Bab 39

9.2K 574 14
                                    

"Gue suka elo, Cat." Cattleya yang sedang mengemasi pakaiannya terperangah. Gerakan tangan yang terus sibuk sejak beberapa jam lalu akhirnya terhenti, sementara manik milik netra wanita itu membulat menatapi sosok yang sedang duduk di sebelahnya-turut memandangi wajah Cattleya cukup lama.

"Sakit? Atau lagi sekarat?" Kalimat yang tercetus begitu saja membuat netra sang lawan bicara membulat. Cattleya ternyata memang benar-benar ahli membuat hati orang lain patah.
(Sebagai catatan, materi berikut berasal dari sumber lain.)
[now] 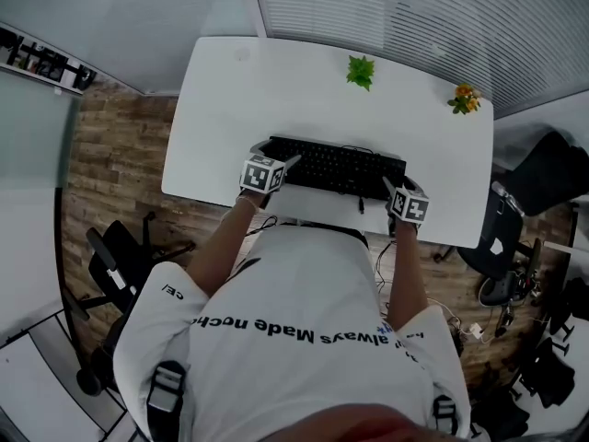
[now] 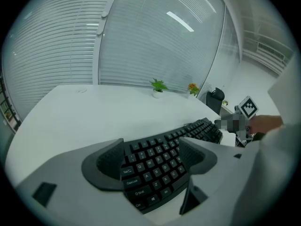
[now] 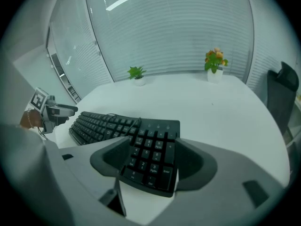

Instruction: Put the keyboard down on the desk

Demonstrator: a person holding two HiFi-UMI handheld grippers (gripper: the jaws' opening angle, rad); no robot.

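Head view: white desk (image 1: 276, 90) on wood floor (image 1: 110, 173), blinds (image 1: 414, 17) behind.

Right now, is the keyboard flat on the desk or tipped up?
Flat, keys up. In the head view the keyboard lies along the near edge of the desk; both gripper views show its ends level on it.

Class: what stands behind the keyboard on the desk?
Behind the keyboard: bare white desk, a green plant and an orange-flowered plant. The desk beneath it is covered.
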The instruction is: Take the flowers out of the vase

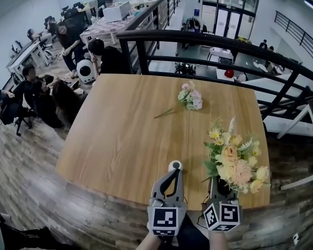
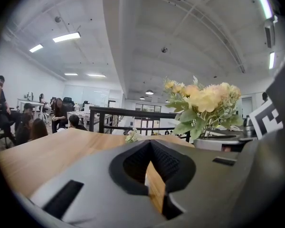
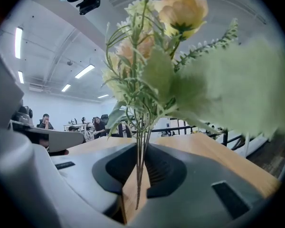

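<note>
A bouquet (image 1: 235, 163) of yellow and peach flowers stands upright over the table's front right corner. My right gripper (image 1: 221, 185) is shut on its thin green stems (image 3: 140, 160), which run between the jaws in the right gripper view. The blooms (image 3: 180, 11) rise above them. My left gripper (image 1: 175, 171) is just to the left, pointing across the wooden table (image 1: 120, 134). Its fingers meet at the tip with nothing between them (image 2: 151, 144). The bouquet (image 2: 202, 101) shows to its right. I see no vase in any view.
A small bunch of pale pink and green flowers (image 1: 190, 97) lies on the table's far side, also seen as the small bunch (image 2: 131, 136). A black railing (image 1: 208, 38) runs behind the table. Several people sit at desks (image 1: 36, 92) at the left.
</note>
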`<state>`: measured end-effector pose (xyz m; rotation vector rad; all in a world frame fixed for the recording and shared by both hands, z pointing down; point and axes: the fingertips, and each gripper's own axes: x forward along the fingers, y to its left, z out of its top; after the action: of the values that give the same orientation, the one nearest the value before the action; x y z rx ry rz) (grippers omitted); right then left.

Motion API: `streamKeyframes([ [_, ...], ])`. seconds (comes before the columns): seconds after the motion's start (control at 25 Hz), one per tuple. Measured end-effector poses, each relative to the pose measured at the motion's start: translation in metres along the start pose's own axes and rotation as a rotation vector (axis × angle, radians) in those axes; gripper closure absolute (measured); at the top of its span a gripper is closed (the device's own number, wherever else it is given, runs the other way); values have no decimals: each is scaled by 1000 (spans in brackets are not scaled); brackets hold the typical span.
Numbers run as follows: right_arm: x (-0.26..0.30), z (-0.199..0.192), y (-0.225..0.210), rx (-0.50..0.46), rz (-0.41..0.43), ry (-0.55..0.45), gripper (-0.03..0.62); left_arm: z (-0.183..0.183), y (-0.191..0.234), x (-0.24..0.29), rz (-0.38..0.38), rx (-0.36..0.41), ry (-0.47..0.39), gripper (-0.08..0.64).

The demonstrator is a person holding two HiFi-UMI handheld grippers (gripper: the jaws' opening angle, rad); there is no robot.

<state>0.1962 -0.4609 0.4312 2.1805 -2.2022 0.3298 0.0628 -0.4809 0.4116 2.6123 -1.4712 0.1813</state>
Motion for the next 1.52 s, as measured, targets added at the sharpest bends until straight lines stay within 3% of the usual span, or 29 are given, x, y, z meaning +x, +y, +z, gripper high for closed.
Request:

"Woah ... respon yang tidak terduga. Ck-ck," ucap sang lawan bicara sedikit sarkas sambil mengerling cemberut. Kekesalannya bertambah saat tak ada tanggapan dari wanita yang kembali menyibukkan diri tersebut.

"Yah, setidaknya elo nggak berubah. Masih seperti Cattleya yang gue kenal pertama kali."

Cattleya melirik beberapa detik, kemudian kembali berpaling. Menggeleng pelan melihat sikap tiba-tiba sang lawan bicara yang sangat berbeda dari biasanya.

"Kata-kata terakhir yang ngaco banget. Nggak lucu," celetuknya lagi. Alih-alih kesal, sosok di sebelah terkikik. Lalu perlahan beringsut mendekat setelah tawanya mereda. Cattleya yang menyadari hal tersebut, mengerling penuh selidik dan refleks bergerak mundur.

"Wah-wah, apaan, nih?" tanya wanita tersebut sengit. Lagi-lagi, sang lawan bicara terkikik pelan, menikmati keusilannya pada Cattleya.

"Gue penasaran," bisiknya sambil tersenyum miring. "Kalau seandainya Dava yang bilang kata-kata tadi, respon elo gimana, ya?"

Sontak Cattleya mengalihkan atensi, menyipitkan netra memandang wajah lelaki yang hanya berjarak beberapa senti darinya.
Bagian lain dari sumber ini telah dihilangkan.